Po sukcesie "Szoguna" artysta chciałby nadal łączyć pracę przed kamerą z funkcją producenta. Zastrzega jednak, że nie wie, co przyniesie mu los. Nie wyklucza, że w przyszłości spróbuje swoich sił także jako reżyser. "Dziś uważam, że bycie aktorem i producentem to idealna równowaga. Mogę wybrać najlepszego reżysera i scenarzystę do danego projektu. Ale dawno temu, kiedy pracowałem w Japonii, myślałem o reżyserii. Jeden z wielkich twórców poprosił mnie, żebym wymyślił początkową sekwencję filmu. A później nakręcił sceny według mojego pomysłu. To był bardzo dobry trening. Zdarzało się też, że w trakcie montażu proszono mnie o cięcie. Jeden z filmowców musiał skrócić film o 24 minuty. Oczywiście, zgodziłem się mu pomóc. Bardzo spodobał mu się mój wybór. Po tych doświadczeniach pomyślałem, że może kiedyś skupię się na robieniu filmów" – wspomniał.
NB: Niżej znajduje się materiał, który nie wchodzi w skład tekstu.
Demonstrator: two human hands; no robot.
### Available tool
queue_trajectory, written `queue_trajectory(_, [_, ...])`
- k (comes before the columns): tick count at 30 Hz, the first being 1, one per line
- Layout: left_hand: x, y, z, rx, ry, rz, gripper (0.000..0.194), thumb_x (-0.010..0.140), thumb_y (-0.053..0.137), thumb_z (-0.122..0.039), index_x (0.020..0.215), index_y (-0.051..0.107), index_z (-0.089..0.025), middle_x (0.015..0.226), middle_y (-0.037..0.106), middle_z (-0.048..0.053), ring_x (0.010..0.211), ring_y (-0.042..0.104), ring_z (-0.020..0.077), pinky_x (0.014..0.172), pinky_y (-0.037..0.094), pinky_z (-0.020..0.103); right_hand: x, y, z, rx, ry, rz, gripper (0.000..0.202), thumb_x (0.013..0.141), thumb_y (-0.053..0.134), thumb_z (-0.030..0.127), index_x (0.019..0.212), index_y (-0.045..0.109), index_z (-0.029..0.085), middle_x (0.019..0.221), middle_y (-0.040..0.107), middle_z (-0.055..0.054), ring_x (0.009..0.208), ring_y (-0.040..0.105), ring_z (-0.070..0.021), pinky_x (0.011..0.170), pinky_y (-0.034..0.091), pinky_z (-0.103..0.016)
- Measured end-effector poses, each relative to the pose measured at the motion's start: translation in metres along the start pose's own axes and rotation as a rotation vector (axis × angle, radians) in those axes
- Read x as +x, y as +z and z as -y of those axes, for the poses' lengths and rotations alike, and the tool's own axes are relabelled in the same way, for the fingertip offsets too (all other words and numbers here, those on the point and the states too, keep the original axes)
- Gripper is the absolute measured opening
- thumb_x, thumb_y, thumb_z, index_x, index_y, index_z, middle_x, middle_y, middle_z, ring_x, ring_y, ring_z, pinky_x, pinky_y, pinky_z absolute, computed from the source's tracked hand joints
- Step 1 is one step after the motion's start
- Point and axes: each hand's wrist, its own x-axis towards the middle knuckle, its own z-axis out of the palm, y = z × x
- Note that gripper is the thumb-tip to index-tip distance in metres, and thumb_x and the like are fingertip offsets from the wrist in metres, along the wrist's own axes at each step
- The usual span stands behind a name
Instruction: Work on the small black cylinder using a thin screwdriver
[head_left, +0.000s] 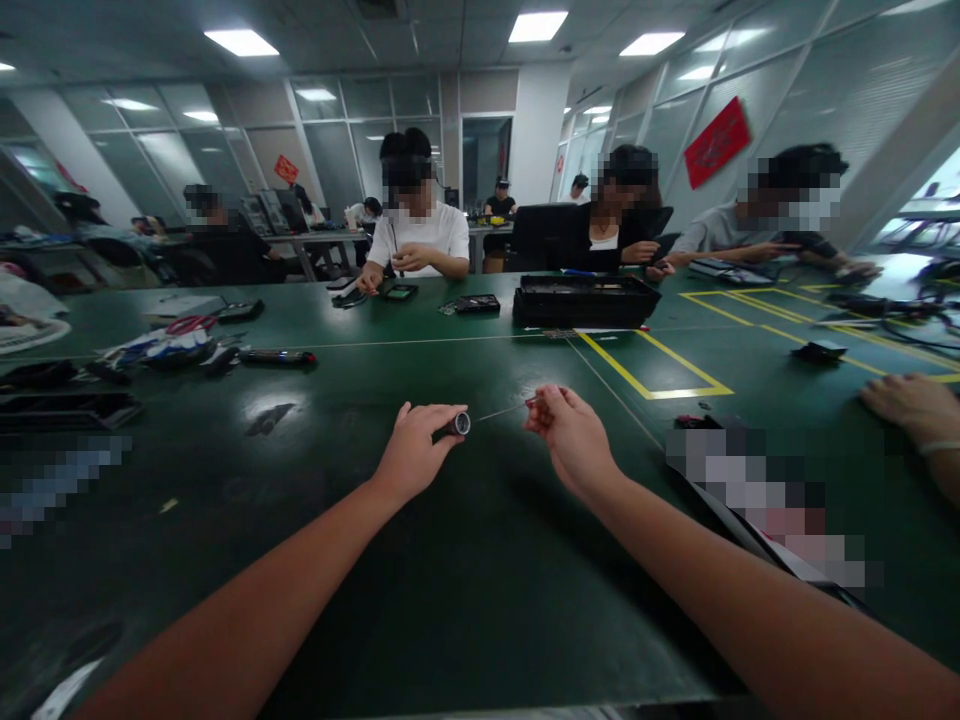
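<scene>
Over the green table (450, 560), my left hand (416, 450) is closed around a short dark cylinder (459, 424), whose round, light-rimmed end shows beside the fingertips. To its right my right hand (574, 435) pinches a thin tool with a red handle (531, 402). The tool's slim metal shaft (499, 412) points left toward the cylinder's end, with a small gap seeming to lie between them. Most of the cylinder is hidden by my left fingers.
A long black tray (585, 302) stands beyond my hands. Cables and small parts (176, 345) and a dark cylindrical item (277, 357) lie at the left. Another person's hand (911, 405) rests at the right edge. Several people sit across the table.
</scene>
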Motion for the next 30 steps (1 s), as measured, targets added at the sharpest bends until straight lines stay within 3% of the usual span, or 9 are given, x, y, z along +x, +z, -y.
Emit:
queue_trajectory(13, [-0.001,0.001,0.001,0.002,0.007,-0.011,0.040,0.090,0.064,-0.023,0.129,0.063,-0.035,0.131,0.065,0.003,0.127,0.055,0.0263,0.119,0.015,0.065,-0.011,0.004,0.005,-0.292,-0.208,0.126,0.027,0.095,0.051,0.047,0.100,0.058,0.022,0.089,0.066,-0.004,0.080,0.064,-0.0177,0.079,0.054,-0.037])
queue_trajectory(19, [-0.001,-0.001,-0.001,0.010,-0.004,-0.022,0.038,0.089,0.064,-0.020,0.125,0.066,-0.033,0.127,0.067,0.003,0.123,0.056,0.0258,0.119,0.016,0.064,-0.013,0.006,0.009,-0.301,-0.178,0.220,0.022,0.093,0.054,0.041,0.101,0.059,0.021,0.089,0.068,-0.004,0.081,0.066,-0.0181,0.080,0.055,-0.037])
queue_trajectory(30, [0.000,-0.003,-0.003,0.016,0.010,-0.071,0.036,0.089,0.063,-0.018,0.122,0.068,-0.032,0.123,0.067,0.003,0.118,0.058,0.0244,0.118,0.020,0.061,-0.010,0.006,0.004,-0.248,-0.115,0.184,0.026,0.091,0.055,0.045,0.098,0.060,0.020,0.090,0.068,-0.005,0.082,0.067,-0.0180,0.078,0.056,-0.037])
Obecnie Sanada ma na swoim koncie m.in. role w filmach "John Wick 4" Chada Stahelskiego, w którym zagrał z Keanu Reevesem, oraz "Minamata" Andrew Levitasa, gdzie spotkał się z Johnnym Deppem i Billem Nighym. Japończyk wyemigrował do USA w 2000 r., a już trzy lata później mogliśmy oglądać go razem z Tomem Cruisem w "Ostatnim samuraju" Edwarda Zwicka. Jednak początki w Hollywood nie były łatwe. Sanada musiał wypracować sobie pozycję wszechstronnego aktora. Co za tym idzie, odsunął na dalszy plan myśli o reżyserii. "Kiedy zacząłem pracować z amerykańskimi ekipami, poczułem, że jest na to stanowczo za wcześnie. Musiałem poznać tutejsze środowisko, nauczyć się pracy w Hollywood. To zupełnie inny system niż ten, do którego przywykłem w Japonii. Całkowicie zmieniłem plany. Zająłem się aktorstwem, a po latach także produkcją. Dzięki temu mam praktycznie taką samą kontrolę nad filmem, co reżyser - a czasami nawet większą. Nadzoruję pracę aktorów i statystów, doradzam filmowcom. Po doświadczeniu zdobytym na planie +Szoguna+ wiem już, że samo wygłaszanie kwestii przed kamerą przestało mi wystarczać. Chcę także tworzyć" – podsumował.

Serial "Szogun" jest dostępny na platformie Disney+.

32. Międzynarodowy Festiwal Sztuki Autorów Zdjęć Filmowych EnergaCamerimage w Toruniu potrwa do soboty. Polska Agencja Prasowa jest patronem medialnym wydarzenia.